*WHAT YOU HAVE TO DO:* Only the lines of the listing below that run from the line with "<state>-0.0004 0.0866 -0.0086" through the line with "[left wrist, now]" are to be set down, word for word. Pictures stay out.

Segment Start: RECORDS PROVIDED

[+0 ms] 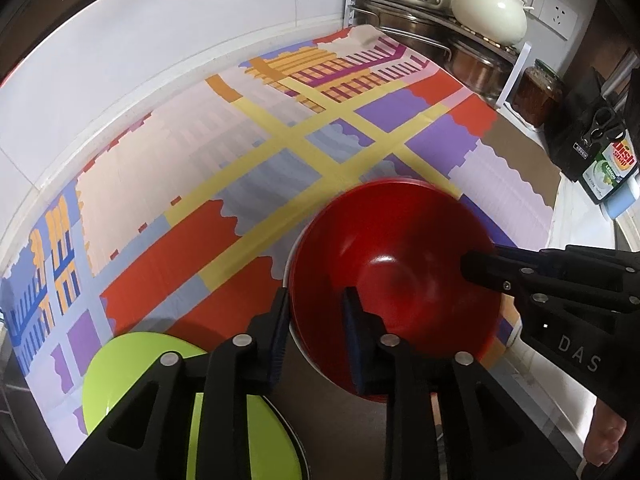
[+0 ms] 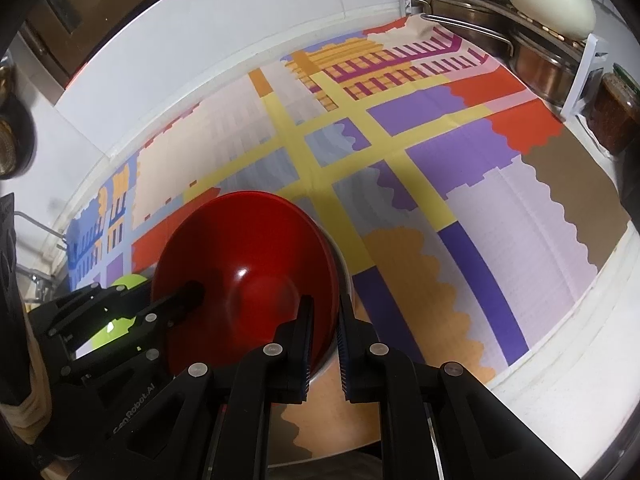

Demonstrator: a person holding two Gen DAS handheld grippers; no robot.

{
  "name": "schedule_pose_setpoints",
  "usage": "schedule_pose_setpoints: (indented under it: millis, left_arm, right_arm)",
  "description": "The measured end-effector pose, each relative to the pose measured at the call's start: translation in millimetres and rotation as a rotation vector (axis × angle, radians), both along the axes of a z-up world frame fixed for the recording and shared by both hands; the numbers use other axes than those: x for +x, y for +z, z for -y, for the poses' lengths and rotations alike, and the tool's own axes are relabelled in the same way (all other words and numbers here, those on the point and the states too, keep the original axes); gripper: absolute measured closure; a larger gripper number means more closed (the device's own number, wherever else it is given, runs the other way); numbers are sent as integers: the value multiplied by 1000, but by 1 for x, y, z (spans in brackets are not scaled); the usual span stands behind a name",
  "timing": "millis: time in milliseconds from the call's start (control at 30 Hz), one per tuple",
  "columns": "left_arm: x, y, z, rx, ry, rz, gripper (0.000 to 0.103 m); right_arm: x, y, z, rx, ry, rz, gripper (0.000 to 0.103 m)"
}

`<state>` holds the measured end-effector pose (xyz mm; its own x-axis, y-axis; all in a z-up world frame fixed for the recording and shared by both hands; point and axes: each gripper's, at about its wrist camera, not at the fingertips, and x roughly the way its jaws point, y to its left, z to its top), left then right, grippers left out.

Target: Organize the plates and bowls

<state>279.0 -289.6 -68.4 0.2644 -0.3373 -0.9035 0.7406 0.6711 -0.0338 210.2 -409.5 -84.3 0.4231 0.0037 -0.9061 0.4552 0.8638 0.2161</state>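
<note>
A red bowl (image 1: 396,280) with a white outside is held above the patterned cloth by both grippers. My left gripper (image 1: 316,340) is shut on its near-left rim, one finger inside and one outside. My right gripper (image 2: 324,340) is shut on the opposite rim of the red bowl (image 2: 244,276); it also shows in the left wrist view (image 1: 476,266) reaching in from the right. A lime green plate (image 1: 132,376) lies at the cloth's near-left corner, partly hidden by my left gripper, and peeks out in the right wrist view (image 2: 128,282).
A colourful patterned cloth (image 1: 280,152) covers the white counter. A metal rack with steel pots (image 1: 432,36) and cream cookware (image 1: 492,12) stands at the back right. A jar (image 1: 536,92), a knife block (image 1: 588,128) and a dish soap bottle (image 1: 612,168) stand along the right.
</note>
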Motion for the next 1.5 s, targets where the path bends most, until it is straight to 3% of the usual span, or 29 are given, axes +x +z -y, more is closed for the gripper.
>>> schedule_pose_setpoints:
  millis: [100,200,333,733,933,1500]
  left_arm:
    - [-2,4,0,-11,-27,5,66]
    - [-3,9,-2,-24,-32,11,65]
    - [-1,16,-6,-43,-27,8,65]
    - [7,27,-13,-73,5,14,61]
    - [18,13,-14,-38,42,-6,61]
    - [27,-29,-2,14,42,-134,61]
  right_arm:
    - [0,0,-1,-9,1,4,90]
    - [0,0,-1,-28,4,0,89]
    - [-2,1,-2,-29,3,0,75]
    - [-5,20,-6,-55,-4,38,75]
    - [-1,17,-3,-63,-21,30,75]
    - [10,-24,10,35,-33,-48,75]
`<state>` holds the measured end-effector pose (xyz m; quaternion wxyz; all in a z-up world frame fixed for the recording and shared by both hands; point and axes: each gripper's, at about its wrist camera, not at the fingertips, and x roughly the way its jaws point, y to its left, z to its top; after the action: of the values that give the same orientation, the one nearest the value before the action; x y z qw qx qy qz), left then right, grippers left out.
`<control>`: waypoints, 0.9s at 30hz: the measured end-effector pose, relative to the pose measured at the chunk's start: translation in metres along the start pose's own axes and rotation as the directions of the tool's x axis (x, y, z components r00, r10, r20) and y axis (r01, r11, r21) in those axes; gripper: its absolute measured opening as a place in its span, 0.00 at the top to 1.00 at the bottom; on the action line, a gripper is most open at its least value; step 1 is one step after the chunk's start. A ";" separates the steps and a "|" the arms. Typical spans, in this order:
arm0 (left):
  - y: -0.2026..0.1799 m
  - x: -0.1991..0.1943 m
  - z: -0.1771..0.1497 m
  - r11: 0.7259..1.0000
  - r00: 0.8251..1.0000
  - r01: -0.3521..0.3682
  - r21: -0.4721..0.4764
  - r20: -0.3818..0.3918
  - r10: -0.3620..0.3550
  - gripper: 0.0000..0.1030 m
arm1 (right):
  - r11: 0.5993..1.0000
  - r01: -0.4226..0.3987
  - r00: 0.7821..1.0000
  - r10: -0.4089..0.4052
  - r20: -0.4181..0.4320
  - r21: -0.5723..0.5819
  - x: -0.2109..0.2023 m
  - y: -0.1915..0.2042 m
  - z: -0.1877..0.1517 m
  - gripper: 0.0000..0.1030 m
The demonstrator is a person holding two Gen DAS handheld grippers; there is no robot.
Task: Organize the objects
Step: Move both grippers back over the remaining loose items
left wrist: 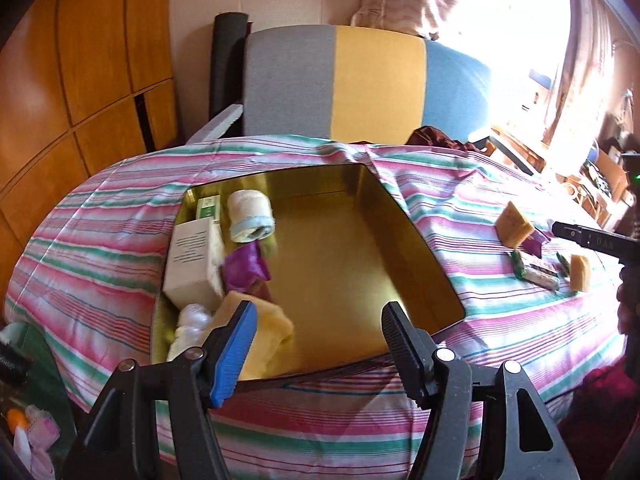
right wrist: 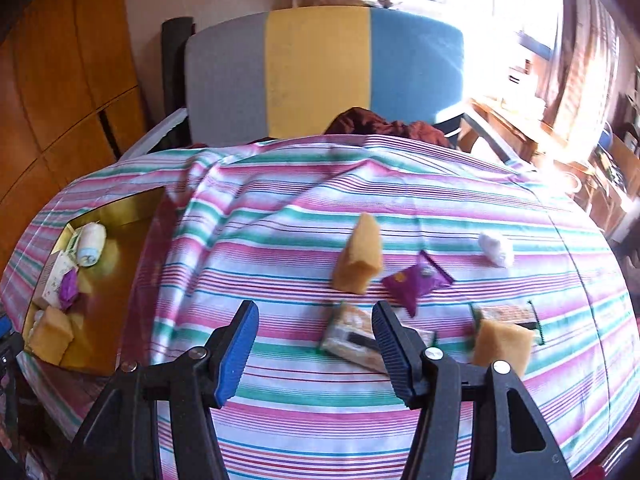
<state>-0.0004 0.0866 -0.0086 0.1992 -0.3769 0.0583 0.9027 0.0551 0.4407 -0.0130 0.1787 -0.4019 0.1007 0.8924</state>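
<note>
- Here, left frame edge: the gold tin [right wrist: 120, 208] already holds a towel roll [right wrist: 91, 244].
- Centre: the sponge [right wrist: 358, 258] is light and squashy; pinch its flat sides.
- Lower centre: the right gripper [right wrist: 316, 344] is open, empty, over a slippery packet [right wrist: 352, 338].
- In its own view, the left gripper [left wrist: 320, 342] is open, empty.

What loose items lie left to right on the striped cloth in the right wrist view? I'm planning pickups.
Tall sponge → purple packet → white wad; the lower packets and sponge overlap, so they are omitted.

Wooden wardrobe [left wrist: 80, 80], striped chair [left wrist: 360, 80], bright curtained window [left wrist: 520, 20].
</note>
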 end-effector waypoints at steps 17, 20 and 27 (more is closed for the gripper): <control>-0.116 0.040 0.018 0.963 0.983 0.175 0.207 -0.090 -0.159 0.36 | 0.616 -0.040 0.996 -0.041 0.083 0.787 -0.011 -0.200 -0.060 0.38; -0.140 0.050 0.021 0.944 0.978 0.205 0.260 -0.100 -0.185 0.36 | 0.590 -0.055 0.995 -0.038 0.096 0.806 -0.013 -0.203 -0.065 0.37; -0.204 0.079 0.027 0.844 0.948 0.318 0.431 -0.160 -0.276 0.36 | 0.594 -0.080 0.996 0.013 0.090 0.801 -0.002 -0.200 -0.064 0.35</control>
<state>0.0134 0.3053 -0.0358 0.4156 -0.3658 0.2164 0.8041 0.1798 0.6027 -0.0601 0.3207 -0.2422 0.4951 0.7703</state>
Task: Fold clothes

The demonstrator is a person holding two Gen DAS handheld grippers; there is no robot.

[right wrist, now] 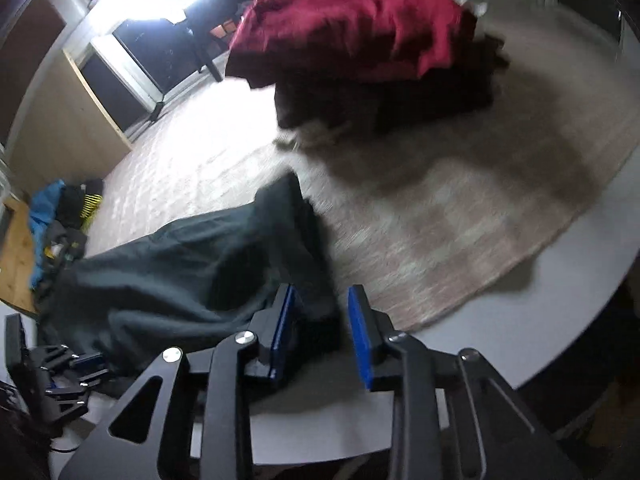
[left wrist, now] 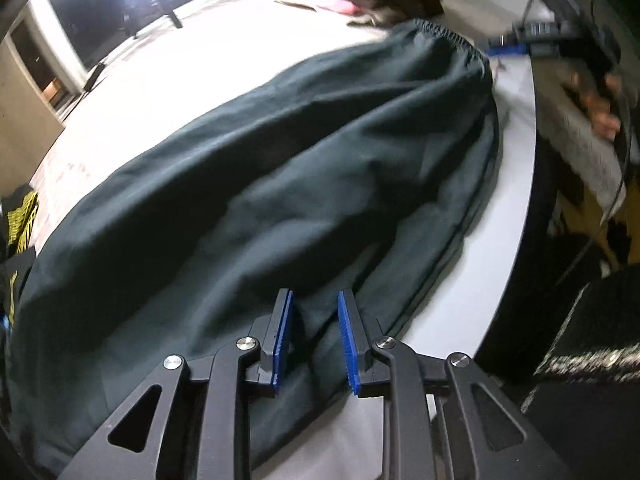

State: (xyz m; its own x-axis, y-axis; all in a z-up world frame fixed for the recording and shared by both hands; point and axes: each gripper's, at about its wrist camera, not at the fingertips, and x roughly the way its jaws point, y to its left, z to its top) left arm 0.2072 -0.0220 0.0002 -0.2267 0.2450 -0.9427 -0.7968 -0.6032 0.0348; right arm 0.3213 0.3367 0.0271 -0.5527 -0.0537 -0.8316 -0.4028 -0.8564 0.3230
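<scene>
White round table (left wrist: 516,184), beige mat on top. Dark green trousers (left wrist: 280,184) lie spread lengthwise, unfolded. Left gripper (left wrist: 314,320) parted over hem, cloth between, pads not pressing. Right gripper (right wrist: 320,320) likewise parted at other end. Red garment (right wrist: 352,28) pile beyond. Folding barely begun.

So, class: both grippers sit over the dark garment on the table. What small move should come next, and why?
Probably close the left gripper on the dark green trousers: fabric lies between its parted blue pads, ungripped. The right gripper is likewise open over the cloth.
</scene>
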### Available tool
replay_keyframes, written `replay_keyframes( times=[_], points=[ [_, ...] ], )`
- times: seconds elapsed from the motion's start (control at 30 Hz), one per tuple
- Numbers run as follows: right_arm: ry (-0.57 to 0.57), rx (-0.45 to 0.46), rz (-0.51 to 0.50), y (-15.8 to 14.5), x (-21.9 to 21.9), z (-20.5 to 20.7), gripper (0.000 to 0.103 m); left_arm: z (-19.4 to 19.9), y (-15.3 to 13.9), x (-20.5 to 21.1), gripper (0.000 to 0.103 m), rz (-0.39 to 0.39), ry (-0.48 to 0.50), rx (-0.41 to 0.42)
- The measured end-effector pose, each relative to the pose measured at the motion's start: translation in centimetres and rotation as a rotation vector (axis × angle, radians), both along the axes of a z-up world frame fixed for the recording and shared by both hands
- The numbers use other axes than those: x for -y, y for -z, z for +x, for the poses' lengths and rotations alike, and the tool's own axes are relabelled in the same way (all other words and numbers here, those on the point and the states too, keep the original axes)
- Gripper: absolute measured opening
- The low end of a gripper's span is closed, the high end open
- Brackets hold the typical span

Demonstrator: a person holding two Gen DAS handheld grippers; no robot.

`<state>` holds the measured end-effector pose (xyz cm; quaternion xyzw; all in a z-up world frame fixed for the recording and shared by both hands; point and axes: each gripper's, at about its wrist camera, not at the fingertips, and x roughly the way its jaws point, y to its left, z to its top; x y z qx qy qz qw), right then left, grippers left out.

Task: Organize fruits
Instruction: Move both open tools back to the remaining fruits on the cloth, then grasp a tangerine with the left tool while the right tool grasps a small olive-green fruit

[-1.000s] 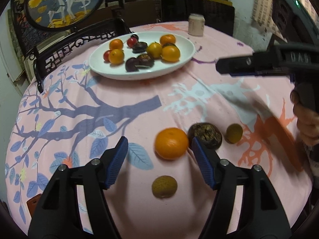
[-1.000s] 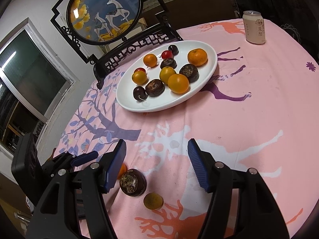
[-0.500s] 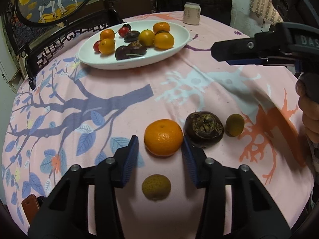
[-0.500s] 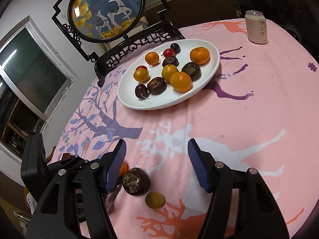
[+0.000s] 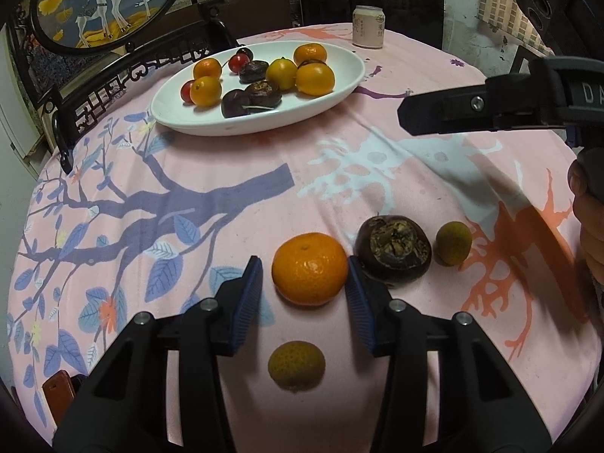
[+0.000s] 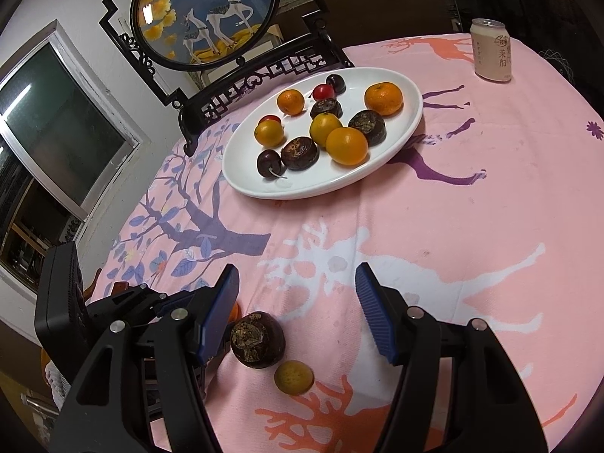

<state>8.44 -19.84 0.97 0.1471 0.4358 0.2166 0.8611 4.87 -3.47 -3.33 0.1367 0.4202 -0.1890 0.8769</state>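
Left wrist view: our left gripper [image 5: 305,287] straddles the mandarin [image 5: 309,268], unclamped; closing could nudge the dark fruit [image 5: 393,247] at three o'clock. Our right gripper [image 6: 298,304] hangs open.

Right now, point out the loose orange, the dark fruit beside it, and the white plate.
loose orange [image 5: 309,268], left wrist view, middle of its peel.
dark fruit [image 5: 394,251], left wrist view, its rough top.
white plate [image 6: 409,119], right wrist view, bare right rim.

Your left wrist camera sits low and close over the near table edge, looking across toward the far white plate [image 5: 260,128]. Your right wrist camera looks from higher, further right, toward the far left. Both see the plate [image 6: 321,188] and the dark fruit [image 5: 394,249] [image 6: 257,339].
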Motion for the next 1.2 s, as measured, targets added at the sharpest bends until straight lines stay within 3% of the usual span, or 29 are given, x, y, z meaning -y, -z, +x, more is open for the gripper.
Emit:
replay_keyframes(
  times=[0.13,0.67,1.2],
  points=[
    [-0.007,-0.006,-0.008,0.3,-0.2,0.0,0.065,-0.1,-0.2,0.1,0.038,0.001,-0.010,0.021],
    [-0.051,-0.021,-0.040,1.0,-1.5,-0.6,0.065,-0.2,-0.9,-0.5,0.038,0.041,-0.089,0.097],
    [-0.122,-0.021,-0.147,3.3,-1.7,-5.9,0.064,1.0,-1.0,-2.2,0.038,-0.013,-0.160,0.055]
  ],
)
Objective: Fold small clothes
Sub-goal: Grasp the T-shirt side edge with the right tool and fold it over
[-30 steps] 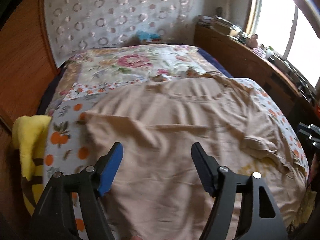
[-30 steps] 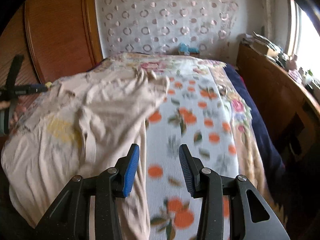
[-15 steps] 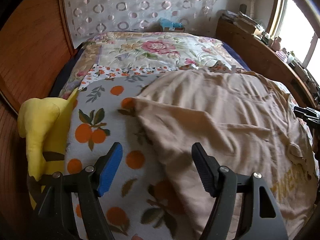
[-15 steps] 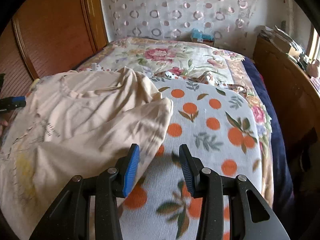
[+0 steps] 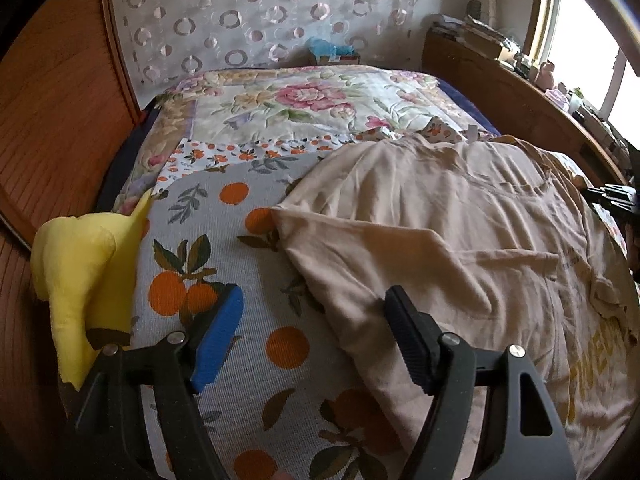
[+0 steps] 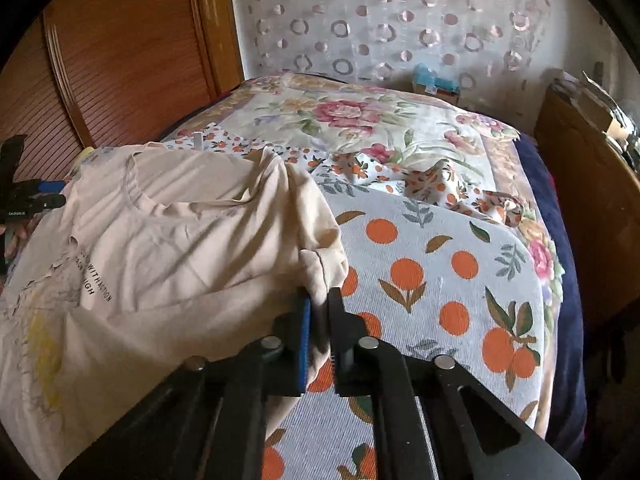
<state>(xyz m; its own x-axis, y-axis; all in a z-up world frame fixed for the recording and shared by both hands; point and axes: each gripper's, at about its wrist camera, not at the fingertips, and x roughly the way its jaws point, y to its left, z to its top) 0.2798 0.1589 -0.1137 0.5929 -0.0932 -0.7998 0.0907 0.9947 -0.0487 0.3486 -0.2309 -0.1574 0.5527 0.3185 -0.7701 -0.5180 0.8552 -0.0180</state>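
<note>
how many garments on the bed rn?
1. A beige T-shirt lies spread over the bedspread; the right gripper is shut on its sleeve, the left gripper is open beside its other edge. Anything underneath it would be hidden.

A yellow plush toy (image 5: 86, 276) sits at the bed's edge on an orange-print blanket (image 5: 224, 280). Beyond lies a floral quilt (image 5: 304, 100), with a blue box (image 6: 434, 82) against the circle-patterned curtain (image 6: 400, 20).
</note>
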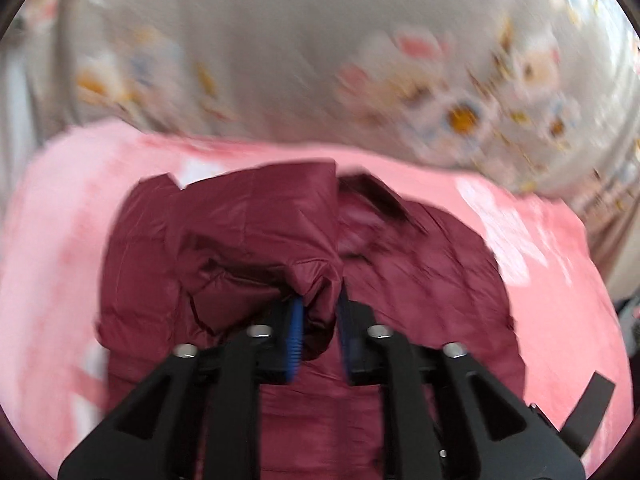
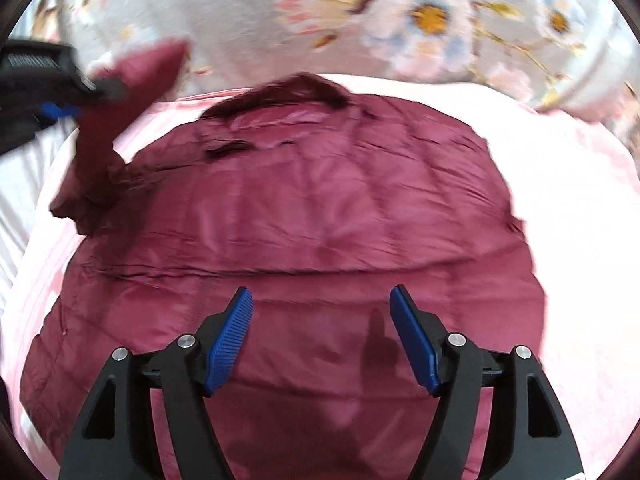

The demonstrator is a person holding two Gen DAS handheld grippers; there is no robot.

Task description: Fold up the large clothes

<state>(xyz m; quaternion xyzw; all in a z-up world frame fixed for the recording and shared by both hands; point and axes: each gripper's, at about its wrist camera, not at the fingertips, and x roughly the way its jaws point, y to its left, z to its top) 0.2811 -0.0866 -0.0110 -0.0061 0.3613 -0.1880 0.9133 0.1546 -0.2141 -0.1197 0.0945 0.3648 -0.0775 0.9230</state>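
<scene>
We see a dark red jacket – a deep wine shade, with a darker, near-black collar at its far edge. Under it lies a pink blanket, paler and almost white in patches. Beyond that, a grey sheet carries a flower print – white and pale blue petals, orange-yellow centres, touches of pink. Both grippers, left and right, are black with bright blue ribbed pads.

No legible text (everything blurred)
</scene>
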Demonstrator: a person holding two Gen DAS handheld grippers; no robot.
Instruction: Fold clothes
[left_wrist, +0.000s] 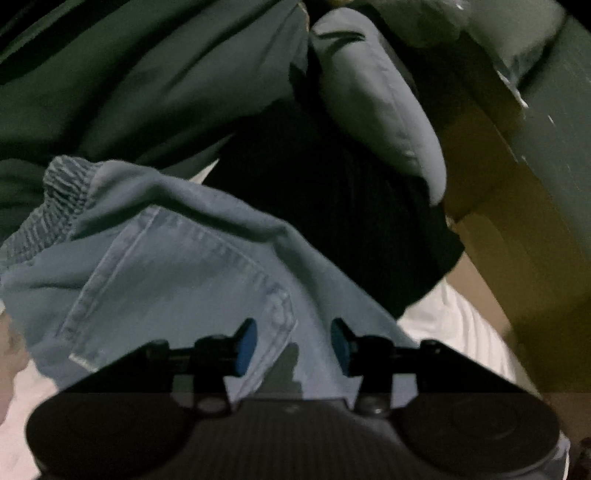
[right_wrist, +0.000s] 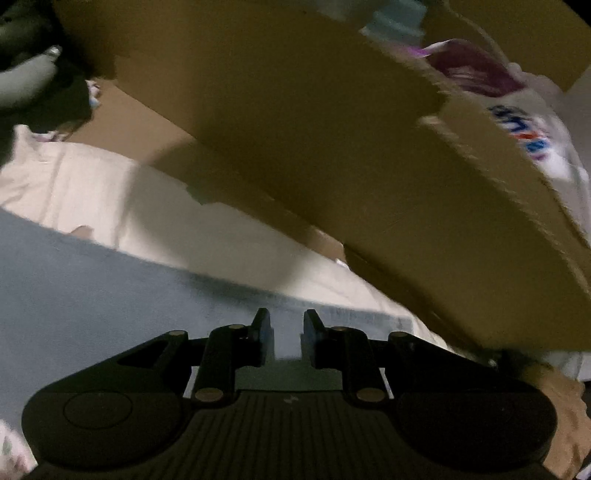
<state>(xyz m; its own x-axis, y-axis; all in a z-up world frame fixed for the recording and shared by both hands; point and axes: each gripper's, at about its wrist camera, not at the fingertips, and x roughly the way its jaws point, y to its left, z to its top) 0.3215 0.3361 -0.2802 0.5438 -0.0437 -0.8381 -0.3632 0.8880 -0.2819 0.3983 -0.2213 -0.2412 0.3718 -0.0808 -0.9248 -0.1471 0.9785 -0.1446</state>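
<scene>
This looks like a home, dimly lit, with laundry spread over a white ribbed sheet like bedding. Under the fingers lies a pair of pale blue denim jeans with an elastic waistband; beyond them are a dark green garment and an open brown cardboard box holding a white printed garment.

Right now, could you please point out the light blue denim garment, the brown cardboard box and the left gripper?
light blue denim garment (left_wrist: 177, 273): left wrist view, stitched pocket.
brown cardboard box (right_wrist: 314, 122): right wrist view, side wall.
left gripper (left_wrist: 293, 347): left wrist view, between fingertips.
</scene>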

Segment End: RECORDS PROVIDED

*EXERCISE RESULT:*
<state>-0.0004 0.0866 -0.0086 0.1992 -0.3769 0.0583 0.9027 0.0551 0.4407 -0.0130 0.1787 -0.4019 0.1007 0.8924</state>
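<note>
- Here, left frame edge: the gold tin [right wrist: 120, 208] already holds a towel roll [right wrist: 91, 244].
- Centre: the sponge [right wrist: 358, 258] is light and squashy; pinch its flat sides.
- Lower centre: the right gripper [right wrist: 316, 344] is open, empty, over a slippery packet [right wrist: 352, 338].
- In its own view, the left gripper [left wrist: 320, 342] is open, empty.

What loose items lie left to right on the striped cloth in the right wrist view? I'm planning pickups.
Tall sponge → purple packet → white wad; the lower packets and sponge overlap, so they are omitted.

Wooden wardrobe [left wrist: 80, 80], striped chair [left wrist: 360, 80], bright curtained window [left wrist: 520, 20].
</note>
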 end-effector waypoints at steps 17, 20 and 27 (more is closed for the gripper): <control>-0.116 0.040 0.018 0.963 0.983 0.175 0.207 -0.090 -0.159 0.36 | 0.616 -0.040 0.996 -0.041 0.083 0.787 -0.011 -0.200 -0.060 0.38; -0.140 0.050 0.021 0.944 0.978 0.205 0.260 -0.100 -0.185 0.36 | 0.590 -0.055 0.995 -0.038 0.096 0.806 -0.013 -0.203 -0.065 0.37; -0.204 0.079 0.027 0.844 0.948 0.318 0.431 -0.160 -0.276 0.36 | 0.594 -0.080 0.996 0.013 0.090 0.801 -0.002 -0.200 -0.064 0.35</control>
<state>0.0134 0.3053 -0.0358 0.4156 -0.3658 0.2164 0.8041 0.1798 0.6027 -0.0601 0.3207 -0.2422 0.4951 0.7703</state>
Task: Fold clothes

The demonstrator is a person holding two Gen DAS handheld grippers; there is no robot.

[right wrist, now] 
[left wrist, now] 

The work on this exercise has been finished.